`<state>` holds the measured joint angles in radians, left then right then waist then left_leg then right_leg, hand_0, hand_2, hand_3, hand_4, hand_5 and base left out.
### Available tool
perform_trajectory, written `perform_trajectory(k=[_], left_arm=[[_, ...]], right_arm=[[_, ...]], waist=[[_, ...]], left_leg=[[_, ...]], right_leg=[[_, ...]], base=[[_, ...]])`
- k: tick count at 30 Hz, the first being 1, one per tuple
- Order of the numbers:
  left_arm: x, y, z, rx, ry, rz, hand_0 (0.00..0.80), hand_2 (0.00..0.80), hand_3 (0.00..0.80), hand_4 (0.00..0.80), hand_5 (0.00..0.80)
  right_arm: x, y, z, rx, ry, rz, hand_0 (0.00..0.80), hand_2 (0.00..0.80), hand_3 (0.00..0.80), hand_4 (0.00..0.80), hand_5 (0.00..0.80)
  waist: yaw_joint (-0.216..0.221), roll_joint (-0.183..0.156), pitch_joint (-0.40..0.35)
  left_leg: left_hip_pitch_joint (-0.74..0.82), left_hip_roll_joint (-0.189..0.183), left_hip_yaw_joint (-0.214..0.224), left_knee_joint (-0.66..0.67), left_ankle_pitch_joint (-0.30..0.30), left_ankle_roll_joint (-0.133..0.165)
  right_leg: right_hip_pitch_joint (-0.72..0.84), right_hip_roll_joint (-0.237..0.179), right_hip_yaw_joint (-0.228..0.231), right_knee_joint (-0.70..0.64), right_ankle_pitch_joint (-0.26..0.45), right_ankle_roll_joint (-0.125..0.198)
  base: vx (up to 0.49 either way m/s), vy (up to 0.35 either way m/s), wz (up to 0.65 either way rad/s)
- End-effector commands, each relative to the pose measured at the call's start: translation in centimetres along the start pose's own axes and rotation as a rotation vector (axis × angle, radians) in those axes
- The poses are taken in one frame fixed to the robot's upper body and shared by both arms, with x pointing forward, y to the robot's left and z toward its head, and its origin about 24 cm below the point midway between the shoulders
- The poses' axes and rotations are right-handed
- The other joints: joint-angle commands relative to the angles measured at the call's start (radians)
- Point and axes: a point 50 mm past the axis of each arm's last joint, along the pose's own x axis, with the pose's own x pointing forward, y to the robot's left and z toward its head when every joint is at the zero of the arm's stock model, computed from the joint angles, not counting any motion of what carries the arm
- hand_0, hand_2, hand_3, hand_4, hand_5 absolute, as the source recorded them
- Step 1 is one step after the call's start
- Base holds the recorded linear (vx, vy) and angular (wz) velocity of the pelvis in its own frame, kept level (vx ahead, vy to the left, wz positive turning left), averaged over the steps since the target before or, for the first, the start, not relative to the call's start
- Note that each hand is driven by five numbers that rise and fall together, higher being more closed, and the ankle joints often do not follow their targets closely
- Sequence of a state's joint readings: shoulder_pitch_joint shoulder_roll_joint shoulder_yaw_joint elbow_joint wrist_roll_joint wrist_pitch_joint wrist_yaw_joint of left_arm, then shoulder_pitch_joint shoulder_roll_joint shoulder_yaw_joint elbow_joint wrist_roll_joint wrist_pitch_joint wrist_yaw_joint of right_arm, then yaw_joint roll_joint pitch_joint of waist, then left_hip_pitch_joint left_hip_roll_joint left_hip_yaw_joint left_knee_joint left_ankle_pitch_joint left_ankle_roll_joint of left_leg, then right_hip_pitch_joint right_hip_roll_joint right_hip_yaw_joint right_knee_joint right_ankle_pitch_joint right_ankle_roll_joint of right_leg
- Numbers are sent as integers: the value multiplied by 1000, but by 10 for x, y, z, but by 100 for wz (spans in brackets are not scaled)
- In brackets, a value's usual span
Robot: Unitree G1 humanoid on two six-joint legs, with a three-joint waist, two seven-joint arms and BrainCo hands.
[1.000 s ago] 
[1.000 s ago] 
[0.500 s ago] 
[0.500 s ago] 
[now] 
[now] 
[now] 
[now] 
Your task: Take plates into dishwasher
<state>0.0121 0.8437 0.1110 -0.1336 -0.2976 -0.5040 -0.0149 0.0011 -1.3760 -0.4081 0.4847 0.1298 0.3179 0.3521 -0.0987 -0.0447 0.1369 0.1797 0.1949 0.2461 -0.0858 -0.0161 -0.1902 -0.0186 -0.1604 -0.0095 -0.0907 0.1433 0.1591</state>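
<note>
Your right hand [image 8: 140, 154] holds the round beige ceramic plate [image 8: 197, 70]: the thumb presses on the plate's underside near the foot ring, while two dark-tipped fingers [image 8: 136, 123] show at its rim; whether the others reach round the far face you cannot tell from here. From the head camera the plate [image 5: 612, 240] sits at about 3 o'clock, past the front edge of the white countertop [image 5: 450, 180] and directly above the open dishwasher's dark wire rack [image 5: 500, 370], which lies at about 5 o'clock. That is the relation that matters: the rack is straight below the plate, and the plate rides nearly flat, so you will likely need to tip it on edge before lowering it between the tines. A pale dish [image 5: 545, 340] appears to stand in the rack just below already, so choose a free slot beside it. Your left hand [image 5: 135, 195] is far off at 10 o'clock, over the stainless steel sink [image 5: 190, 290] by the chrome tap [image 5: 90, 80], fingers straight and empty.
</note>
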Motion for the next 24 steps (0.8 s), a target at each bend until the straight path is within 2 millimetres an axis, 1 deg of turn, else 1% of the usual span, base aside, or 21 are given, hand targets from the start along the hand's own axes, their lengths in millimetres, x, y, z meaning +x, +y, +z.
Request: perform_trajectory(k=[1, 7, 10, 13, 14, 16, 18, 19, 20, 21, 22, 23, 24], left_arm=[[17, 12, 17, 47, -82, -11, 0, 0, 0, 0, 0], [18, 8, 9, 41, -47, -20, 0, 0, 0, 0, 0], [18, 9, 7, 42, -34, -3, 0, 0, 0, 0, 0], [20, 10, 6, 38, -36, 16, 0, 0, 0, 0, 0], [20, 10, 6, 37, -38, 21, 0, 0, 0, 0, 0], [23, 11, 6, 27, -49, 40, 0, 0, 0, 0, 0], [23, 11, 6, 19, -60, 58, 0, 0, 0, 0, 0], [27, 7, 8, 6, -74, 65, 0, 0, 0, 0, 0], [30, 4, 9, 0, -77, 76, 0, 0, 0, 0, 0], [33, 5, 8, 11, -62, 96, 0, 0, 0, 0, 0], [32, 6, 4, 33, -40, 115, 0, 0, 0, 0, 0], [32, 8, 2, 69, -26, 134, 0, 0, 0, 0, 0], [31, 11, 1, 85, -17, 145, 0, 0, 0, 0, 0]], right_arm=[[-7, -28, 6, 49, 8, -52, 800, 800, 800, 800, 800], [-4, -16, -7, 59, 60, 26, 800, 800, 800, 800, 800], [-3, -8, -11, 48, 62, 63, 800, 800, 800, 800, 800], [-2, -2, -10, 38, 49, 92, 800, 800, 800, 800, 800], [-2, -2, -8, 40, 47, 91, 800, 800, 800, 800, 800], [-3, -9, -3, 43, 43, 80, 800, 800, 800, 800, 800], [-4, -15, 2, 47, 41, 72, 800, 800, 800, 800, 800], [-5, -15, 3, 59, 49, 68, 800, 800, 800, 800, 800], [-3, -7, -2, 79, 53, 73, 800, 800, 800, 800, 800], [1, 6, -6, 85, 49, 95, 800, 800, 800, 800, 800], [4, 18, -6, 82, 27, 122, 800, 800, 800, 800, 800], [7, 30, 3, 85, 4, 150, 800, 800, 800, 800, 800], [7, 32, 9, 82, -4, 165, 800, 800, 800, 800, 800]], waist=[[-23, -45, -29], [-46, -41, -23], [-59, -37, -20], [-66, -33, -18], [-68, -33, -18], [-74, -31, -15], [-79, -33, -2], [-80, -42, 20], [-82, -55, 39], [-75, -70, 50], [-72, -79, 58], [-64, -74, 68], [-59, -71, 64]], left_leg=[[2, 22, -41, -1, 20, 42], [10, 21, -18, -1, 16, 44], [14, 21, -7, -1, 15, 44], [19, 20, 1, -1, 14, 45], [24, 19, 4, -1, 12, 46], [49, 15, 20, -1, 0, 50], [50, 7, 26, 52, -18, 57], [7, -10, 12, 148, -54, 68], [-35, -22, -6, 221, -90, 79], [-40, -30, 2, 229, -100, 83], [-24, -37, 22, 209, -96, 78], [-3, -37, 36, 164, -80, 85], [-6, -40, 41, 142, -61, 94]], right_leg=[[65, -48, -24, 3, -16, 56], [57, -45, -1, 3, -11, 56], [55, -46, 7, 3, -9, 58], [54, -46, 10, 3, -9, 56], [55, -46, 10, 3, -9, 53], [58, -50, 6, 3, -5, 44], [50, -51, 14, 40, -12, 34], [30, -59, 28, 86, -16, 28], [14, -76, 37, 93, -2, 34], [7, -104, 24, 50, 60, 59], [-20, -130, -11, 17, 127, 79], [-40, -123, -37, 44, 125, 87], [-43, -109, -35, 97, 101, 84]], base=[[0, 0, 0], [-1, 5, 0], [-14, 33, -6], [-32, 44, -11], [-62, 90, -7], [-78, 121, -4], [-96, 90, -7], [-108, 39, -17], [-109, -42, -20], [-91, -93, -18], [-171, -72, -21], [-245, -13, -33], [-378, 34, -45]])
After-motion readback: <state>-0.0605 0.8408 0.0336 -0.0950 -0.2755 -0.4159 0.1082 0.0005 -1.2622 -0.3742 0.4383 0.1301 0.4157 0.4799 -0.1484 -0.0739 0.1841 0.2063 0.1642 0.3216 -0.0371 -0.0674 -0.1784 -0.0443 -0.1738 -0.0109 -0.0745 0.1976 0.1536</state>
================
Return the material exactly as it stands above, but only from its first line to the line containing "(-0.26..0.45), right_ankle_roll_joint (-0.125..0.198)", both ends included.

`<state>` holds the measured joint angles in radians, left then right then waist then left_leg then right_leg, hand_0, hand_2, hand_3, hand_4, hand_5 and base left out.
### Available tool
perform_trajectory, written `perform_trajectory(k=[_], left_arm=[[_, ...]], right_arm=[[_, ...]], waist=[[_, ...]], left_leg=[[_, ...]], right_leg=[[_, ...]], base=[[_, ...]])`
- k: tick count at 30 Hz, the first being 1, one per tuple
- Order of the numbers:
  left_arm: x, y, z, rx, ry, rz, hand_0 (0.00..0.80), hand_2 (0.00..0.80), hand_3 (0.00..0.80), hand_4 (0.00..0.80), hand_5 (0.00..0.80)
  right_arm: x, y, z, rx, ry, rz, hand_0 (0.00..0.80), hand_2 (0.00..0.80), hand_3 (0.00..0.80), hand_4 (0.00..0.80), hand_5 (0.00..0.80)
  waist: yaw_joint (-0.216..0.221), roll_joint (-0.183..0.156), pitch_joint (-0.40..0.35)
  left_leg: left_hip_pitch_joint (-0.74..0.82), left_hip_roll_joint (-0.189..0.183), left_hip_yaw_joint (-0.214..0.224), left_knee_joint (-0.66..0.67), left_ankle_pitch_joint (-0.30..0.30), left_ankle_roll_joint (-0.133..0.165)
  right_leg: right_hip_pitch_joint (-0.72..0.84), right_hip_roll_joint (-0.237..0.179), right_hip_yaw_joint (-0.228..0.231), right_knee_joint (-0.70..0.64), right_ankle_pitch_joint (-0.26..0.45), right_ankle_roll_joint (-0.125..0.198)

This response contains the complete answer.